Drop every picture, then print the rest of the listing exactly as given.

• • •

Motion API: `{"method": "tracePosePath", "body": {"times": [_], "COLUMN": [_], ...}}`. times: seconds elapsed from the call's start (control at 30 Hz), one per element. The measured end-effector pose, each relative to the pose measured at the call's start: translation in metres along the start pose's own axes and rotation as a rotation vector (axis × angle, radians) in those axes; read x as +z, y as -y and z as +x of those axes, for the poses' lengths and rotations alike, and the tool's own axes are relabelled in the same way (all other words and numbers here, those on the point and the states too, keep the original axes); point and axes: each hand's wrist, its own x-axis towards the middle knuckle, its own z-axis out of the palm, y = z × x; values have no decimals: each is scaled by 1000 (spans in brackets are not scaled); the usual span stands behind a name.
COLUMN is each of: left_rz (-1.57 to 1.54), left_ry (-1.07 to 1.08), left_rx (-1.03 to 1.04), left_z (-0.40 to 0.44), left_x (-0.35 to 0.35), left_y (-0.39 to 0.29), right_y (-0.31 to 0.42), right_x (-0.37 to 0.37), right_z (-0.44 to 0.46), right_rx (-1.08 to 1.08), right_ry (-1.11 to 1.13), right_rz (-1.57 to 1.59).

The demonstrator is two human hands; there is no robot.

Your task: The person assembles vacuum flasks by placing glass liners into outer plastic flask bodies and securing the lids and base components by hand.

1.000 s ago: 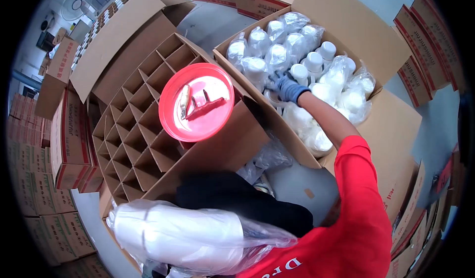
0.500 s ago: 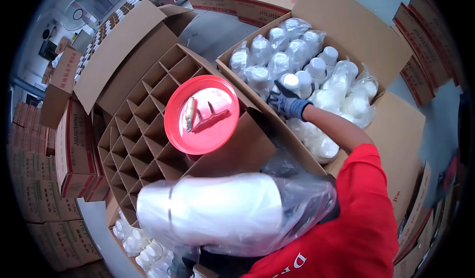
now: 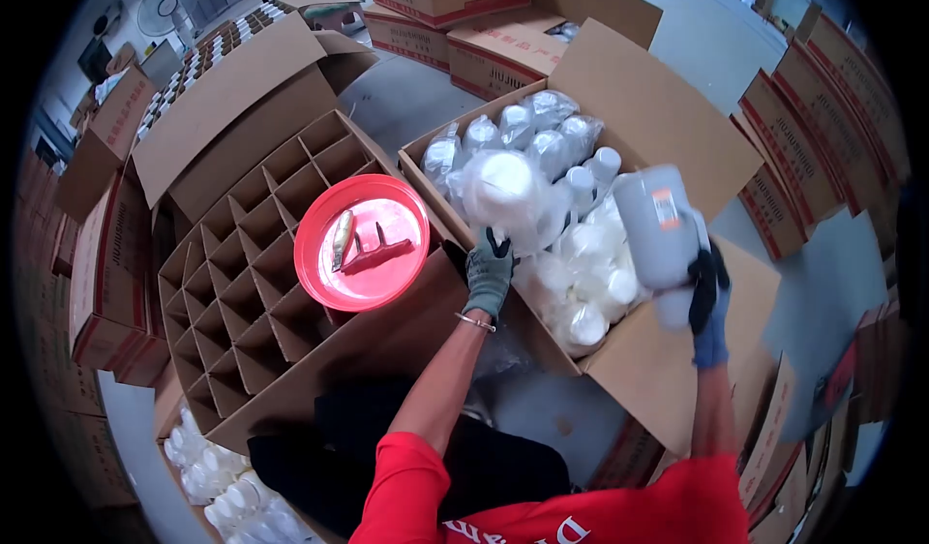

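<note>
My left hand [image 3: 489,271], in a grey-green glove, is at the near edge of a carton [image 3: 547,343], its fingers closed on a clear bag of white, round-ended pieces [image 3: 507,178]. That bag is above other bagged white items in the carton. To the right, my right hand [image 3: 709,292], in a dark blue glove, grips the handle side of a frosted jug [image 3: 656,225] with an orange-and-white label. The jug is over the carton's right side, slightly blurred. Several bagged white-capped items [image 3: 552,147] fill the carton behind.
A red round tray [image 3: 360,292] with small brown and red pieces rests on a divided carton [image 3: 252,302] at left. More bagged bottles [image 3: 208,462] sit lower left. Stacked cartons [image 3: 455,2] stand behind, others [image 3: 813,128] at right. A fan [image 3: 166,7] is far left.
The bagged white pieces have moved from close in front to above the carton, with my left hand. My right hand has left the carton's contents and moved right, now with the jug.
</note>
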Motion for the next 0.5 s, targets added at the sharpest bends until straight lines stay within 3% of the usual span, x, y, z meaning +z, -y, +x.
{"method": "tracePosePath", "body": {"times": [0.17,0.23,0.3,0.33,0.37,0.43,0.47,0.5], "left_rz": [184,-193,-694,-1005,-1026,-1222,-1399,-1124], "left_ry": [218,255,280,292,206,-18,-162,-252], "left_rx": [-19,-61,-161,-244,-254,-293,-326,-92], "left_z": [7,-19,-59,-84,-113,-182,-211,-213], "left_x": [14,-29,-101,-140,-170,-226,-249,-266], "left_y": [29,-2,-50,-57,-29,13,14,-3], "right_y": [2,-11,1,-24,-18,-9,3,16], "right_x": [7,27,64,77,99,137,153,172], "right_z": [-82,-116,-156,-182,-202,-243,-258,-267], "right_rx": [134,276,335,615,626,694,574,349], "right_ry": [211,327,404,453,656,1018,1271,1488], "right_rz": [708,966,973,1240,1363,1132,822,513]}}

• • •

TASK SOLUTION>
Motion API: `{"method": "tracePosePath", "body": {"times": [_], "COLUMN": [_], ...}}`. times: seconds elapsed from the call's start (control at 30 Hz), one per element. The measured end-effector pose, each relative to the pose measured at the call's start: translation in metres along the start pose's own axes and rotation as a rotation vector (axis × angle, radians) in those axes; read x as +z, y as -y and z as +x of those axes, for the poses' lengths and rotations alike, and the tool's own axes are relabelled in the same way (all other words and numbers here, those on the point and the states too, keep the original axes); point and axes: each hand's wrist, its own x-axis towards the middle knuckle, its own z-axis out of the palm, y = z × x; values have no decimals: each is scaled by 1000 (spans in brackets are not scaled); the usual span stands behind a name.
COLUMN is each of: left_rz (-1.57 to 1.54), left_ry (-1.07 to 1.08), left_rx (-1.03 to 1.04), left_z (-0.40 to 0.44), left_x (-0.35 to 0.35), left_y (-0.39 to 0.29), right_y (-0.31 to 0.42), right_x (-0.37 to 0.37), right_z (-0.44 to 0.46), right_rx (-1.08 to 1.08), right_ry (-1.11 to 1.13), right_rz (-1.57 to 1.59).

The demonstrator is two human hands; there is no robot.

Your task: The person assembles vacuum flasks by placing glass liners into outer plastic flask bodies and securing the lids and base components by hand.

1.000 s ago: 
0.500 s ago: 
now: 

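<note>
My left hand [image 3: 489,271], in a grey-green glove, is at the near edge of a carton [image 3: 547,343], its fingers closed on a clear bag of white, round-ended pieces [image 3: 507,178]. That bag is above other bagged white items in the carton. To the right, my right hand [image 3: 709,292], in a dark blue glove, grips the handle side of a frosted jug [image 3: 656,225] with an orange-and-white label. The jug is over the carton's right side, slightly blurred. Several bagged white-capped items [image 3: 552,147] fill the carton behind.
A red round tray [image 3: 360,292] with small brown and red pieces rests on a divided carton [image 3: 252,302] at left. More bagged bottles [image 3: 208,462] sit lower left. Stacked cartons [image 3: 455,2] stand behind, others [image 3: 813,128] at right. A fan [image 3: 166,7] is far left.
The bagged white pieces have moved from close in front to above the carton, with my left hand. My right hand has left the carton's contents and moved right, now with the jug.
</note>
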Motion for the next 0.5 s, targets added at the sharpest bends until straight lines stay within 3% of the usual span, x, y, z meaning +z, -y, +x.
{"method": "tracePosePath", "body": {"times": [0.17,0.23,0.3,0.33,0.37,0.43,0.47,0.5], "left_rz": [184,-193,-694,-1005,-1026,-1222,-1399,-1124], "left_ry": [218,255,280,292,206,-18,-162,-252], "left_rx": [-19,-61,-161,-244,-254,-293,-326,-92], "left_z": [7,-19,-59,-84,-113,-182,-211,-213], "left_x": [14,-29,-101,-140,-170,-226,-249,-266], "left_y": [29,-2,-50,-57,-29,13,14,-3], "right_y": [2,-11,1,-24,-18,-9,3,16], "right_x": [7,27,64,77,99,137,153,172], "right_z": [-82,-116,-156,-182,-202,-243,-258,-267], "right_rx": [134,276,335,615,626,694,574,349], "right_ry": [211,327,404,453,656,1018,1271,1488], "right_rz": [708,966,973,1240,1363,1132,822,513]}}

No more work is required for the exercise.